Energy and Natural Resources Market Diary (4/24/2010)
Strengths
- China’s copper imports rose for the second-consecutive month in March, up 53 percent from February to 337,125 tonnes.
- China’s coal imports more than doubled from a year ago to 15.2 million tonnes in March.
- China's apparent oil demand in March climbed 12.8 percent from a year ago to 35.25 million tonnes or about 8.12 million barrels per day. However, oil demand fell below the all-time high of 8.5 million barrels per day Platts estimated for February.
- In the International Monetary Fund’s (IMF) latest Economic Outlook report, large investment flows into commodity related assets approached $257 billion in 2009, slightly below the all-time peak set in 2008. Despite these inflows, the IMF stated that there remains little evidence that financial investment has had a significant or sustained impact on commodity prices rising above fundamentals.
- Posco said it will raise steel product prices by as much as 25% starting May 3 to reflect higher costs for iron ore and coal.
- The World Steel Association released March production data, with the sector exhibiting further strong performance in the month. Total crude steel production was 1,418 million tonnes on an annualized basis, up 0.5 percent month-over-month and 30.7 percent compared to a year ago.
Weaknesses
- India's iron ore exports fell by 3 percent year-over-year to 13 million tonnes in February, according to the Federation of Indian Mineral Industries. This was the third-consecutive decline and occurred despite strong demand from China, the main export market for Indian iron ore.
Opportunities
- Ukraine has agreed to new terms for gas supply from Russia, cutting the gas price by 30 percent to $200 per cubic meter in return for economic and political concessions. These include a 25 to 30 year extension for Russia’s Black Sea Fleet to remain in Sevastopol beyond the current 2017 lease expiry.
- China said this past week it had signed a framework financing deal with Venezuela worth about $20 billion. About half of that would be in China's own yuan currency.
- China's tight hold on the world's usable supply of so-called rare-earth elements is posing a challenge for the fledgling green car industry.

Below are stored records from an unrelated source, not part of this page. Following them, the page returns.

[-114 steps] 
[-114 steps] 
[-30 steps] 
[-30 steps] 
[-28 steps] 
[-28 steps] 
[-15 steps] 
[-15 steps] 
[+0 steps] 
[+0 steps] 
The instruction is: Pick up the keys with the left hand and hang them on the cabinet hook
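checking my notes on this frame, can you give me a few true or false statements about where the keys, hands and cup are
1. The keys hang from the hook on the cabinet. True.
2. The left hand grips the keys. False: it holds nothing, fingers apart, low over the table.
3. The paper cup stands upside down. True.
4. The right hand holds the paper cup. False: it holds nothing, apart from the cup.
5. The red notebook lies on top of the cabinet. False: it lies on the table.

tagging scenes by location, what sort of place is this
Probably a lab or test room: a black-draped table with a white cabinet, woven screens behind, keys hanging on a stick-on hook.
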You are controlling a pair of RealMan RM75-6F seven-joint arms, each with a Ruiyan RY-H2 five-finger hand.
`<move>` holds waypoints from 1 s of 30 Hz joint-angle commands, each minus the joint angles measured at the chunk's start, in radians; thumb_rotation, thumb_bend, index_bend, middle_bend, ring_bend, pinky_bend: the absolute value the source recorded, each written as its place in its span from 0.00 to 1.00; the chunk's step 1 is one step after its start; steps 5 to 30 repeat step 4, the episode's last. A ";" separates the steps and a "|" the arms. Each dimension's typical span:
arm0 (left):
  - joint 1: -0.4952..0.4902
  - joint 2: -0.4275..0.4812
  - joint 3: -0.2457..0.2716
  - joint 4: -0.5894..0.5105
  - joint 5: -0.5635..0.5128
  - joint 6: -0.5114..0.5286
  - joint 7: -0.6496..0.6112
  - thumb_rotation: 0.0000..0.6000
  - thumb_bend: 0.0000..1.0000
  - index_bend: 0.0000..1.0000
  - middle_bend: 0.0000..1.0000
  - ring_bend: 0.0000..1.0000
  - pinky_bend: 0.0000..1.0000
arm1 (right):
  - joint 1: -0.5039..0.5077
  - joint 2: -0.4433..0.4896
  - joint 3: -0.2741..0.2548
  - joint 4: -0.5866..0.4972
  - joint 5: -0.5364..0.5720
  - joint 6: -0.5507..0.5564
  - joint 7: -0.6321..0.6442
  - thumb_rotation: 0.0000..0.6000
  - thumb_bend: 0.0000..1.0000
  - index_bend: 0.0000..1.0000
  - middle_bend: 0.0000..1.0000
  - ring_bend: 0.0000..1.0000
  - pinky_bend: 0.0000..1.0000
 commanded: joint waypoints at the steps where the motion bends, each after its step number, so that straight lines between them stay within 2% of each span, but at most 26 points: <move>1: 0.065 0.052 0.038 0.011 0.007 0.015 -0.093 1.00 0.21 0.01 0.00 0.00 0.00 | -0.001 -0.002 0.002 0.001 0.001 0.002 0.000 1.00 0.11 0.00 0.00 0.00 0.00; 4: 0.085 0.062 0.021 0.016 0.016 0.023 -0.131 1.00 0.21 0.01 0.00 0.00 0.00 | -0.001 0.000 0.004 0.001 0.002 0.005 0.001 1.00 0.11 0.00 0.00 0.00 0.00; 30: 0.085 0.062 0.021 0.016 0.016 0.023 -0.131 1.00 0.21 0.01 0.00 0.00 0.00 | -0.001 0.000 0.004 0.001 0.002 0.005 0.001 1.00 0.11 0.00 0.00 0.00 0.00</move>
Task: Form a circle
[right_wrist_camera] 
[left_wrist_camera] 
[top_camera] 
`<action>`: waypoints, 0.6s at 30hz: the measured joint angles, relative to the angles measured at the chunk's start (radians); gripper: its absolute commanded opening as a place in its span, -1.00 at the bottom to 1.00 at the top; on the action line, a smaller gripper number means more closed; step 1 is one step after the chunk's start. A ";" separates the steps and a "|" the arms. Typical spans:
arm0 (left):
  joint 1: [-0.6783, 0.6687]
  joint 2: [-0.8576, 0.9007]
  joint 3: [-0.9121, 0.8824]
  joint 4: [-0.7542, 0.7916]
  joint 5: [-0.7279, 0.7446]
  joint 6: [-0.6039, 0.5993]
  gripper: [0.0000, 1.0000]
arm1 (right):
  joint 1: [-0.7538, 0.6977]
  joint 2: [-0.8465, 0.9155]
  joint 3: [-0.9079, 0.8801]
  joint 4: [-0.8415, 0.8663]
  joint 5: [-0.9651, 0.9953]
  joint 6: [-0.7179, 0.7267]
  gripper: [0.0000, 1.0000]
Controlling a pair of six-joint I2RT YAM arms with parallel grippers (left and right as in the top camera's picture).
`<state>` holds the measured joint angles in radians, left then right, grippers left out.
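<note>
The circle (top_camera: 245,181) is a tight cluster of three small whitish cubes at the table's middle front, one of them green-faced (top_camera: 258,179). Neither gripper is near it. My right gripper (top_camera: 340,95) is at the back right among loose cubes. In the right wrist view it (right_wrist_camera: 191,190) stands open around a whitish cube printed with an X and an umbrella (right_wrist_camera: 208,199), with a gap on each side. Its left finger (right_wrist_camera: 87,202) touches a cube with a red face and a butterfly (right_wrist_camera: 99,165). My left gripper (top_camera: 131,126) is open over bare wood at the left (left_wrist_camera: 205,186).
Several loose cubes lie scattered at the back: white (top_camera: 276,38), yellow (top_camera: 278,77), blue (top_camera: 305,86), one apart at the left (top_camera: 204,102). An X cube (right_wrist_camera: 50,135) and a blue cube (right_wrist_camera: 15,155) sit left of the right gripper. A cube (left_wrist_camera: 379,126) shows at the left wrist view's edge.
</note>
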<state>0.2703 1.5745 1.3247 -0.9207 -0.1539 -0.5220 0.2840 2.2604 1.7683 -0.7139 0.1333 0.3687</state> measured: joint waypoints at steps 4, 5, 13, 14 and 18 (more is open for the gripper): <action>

Carmakers are seeking new supplies outside China and testing scenarios of making the cars without rare earths. Hybrid and electric vehicles need more of these metals than most other types of cars and China supplies 95 percent of the world's rare-earth elements.
Threats
- Eleven people were still missing after an explosion and fire hit Transocean’s Deepwater Horizon rig being operated under lease to BP in the Gulf of Mexico. The offshore drilling unit burned and eventually sank. Transocean’s VP for safety said that the rig had completed cementing and casing of an 18,000 foot exploratory well when there was an abnormal pressure build up and that while the incident resembled a blow-out it was too early to tell.
- The U.S. Commerce Department will make a preliminary decision whether to impose punitive tariffs on aluminum product imports from China only if the International Trade Commission determines that the increase in imports during the years has harmed US manufacturers.
- The National Energy Administration, China’s top energy body, said that China may begin to cut imports of coal in April because of rising global prices. Coal fuels about 80 percent of the country’s power plants and coal demand in the second quarter tends to fall because of lower use of air conditioning.
- Ecuador is preparing a law that will allow it to nationalize operations of oil companies in the country unless they sign contracts aimed at increasing state control over the sector, President Rafael Correa said in an interview this week.